Tra apprendista detective e scrittore si crea un’empatia molto intensa, corroborata da comuni interessi (“Avete studiato musica con Gustave Charpentier… la Luisa”), propensioni naturali (“Il dono più grande che ci sia: preoccuparsi delle proprie azioni e non delle apparenze, della realtà che ci circonda e non di se stessi”) e affinità (“Capite che apparteniamo alla stessa famiglia, quella degli investigatori?”).

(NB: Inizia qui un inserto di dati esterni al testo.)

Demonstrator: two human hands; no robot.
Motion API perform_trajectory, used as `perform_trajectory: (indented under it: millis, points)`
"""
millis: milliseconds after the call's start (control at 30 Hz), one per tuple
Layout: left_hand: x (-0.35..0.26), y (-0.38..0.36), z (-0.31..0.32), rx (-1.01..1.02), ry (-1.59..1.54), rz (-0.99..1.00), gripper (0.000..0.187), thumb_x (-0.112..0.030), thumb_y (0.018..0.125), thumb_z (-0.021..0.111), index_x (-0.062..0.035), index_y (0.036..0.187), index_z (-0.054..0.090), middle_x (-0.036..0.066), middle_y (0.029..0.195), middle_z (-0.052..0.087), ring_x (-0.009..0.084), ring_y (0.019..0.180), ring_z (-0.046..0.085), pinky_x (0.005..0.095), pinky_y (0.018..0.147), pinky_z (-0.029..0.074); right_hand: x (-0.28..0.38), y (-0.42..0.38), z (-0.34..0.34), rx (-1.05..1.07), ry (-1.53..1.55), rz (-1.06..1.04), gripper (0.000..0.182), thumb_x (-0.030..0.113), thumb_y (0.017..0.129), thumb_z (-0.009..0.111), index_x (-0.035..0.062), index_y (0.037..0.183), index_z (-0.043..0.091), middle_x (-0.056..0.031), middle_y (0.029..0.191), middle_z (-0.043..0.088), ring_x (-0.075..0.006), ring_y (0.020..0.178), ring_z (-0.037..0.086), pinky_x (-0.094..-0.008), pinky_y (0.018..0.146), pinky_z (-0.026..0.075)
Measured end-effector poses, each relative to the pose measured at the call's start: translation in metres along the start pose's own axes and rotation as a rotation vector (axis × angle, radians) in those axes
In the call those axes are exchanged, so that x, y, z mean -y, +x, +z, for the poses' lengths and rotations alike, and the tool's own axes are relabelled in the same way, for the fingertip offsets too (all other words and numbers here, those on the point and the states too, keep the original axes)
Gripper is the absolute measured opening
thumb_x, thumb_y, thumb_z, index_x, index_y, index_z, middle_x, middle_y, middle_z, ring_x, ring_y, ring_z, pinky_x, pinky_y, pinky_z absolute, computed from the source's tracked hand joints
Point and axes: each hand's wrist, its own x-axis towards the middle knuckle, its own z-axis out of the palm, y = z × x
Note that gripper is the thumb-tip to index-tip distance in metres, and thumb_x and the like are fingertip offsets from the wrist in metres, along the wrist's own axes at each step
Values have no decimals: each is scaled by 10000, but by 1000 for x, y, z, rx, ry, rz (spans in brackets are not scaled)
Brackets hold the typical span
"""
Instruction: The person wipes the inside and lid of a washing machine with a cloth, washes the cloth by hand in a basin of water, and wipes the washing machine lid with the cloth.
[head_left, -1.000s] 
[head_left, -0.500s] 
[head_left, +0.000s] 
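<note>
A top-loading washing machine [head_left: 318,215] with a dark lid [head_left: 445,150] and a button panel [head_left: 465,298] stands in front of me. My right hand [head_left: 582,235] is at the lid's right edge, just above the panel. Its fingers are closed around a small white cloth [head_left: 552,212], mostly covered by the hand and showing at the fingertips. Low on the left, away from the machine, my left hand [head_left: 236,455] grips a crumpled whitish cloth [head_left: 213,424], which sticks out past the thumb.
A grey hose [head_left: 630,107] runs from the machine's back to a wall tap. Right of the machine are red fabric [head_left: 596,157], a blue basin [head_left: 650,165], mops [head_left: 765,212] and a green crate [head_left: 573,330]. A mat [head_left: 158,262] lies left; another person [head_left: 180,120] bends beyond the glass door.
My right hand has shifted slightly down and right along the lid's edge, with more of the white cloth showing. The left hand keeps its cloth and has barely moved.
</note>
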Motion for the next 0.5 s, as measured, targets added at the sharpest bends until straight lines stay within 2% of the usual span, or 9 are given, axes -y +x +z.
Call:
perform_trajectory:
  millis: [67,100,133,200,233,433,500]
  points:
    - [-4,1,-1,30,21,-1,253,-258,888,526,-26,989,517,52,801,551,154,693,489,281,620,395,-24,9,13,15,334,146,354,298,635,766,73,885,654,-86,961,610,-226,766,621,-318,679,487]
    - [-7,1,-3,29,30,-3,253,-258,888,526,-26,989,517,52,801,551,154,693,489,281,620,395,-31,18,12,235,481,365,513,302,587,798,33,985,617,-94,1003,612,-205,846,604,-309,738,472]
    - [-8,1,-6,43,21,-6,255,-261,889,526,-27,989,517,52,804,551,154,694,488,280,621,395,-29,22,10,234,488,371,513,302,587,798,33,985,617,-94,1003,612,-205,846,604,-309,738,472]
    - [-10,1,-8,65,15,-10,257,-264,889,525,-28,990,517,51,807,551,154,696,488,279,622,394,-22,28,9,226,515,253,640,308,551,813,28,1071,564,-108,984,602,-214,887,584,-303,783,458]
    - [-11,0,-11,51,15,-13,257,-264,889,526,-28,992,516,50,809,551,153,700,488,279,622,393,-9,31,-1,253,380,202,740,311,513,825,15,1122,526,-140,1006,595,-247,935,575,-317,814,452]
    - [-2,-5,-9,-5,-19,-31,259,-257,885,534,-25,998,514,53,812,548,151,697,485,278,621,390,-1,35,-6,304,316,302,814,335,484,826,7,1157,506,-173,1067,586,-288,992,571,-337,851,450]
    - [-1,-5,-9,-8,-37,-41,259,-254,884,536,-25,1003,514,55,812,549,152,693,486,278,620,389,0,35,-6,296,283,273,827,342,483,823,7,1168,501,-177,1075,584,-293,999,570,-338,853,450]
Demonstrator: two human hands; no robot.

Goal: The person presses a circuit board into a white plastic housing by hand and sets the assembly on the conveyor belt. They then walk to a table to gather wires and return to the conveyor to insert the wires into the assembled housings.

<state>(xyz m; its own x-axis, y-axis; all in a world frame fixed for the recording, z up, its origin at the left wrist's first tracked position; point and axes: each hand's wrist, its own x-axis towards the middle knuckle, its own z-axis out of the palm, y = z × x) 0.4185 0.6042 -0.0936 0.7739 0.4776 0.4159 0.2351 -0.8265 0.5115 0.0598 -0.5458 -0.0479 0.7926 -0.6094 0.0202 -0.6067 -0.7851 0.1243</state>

L’albergo diviene teatro di indagini condotte dall’insolito binomio (“Caro il mio piccolo Mercurio dai piedi alati, siamo fattorini, messaggeri e osservatori in cerca di misteri da risolvere”): dopo il ritrovamento del taccuino, occupano il campo il caso della borsa smarrita che sfocia in un uxoricidio (“Dramma della gelosia a Versailles, il signor Cornard strangola la moglie”), il caso delle donne inglesi che proclamano “la visione della donna triste” (ndr: Maria Antonietta), la nuova sparizione del taccuino e l’omicidio del cameriere Joseph.
Mentre Marcel P. e discepolo sono impegnati nella loro amicizia e nelle investigazioni, l’autore del romanzo per bocca di Noël indaga sui misteriosi orientamenti sessuali di Proust (“Esistono anche diversi tipi di amicizia, la nostra non sarà fatta di confidenze ma di riflessioni”): la narrazione si nutre del clima ambiguo dell’albergo, ove il personale di servizio non disdegna concessioni a clienti facoltosi, e lambisce pratiche sessuali di ogni gusto – come quelle di Daniel detto Il frusta, la preghiera in ginocchio, l’impiccagione interrotta - per formulare un’ipotesi “innocente” e originale circa la sfera sessuale del grande scrittore. Con uno scopo dichiarato (“Il lettore avrà capito che questo libro è un omaggio travestito da romanzo poliziesco”) e nella consapevolezza che ci “si sforza di assomigliare agli altri, ma assomigliamo sempre e solo a noi stessi”.
Giudizio finale: lepido, dimostrativo, morbosamente indagatore.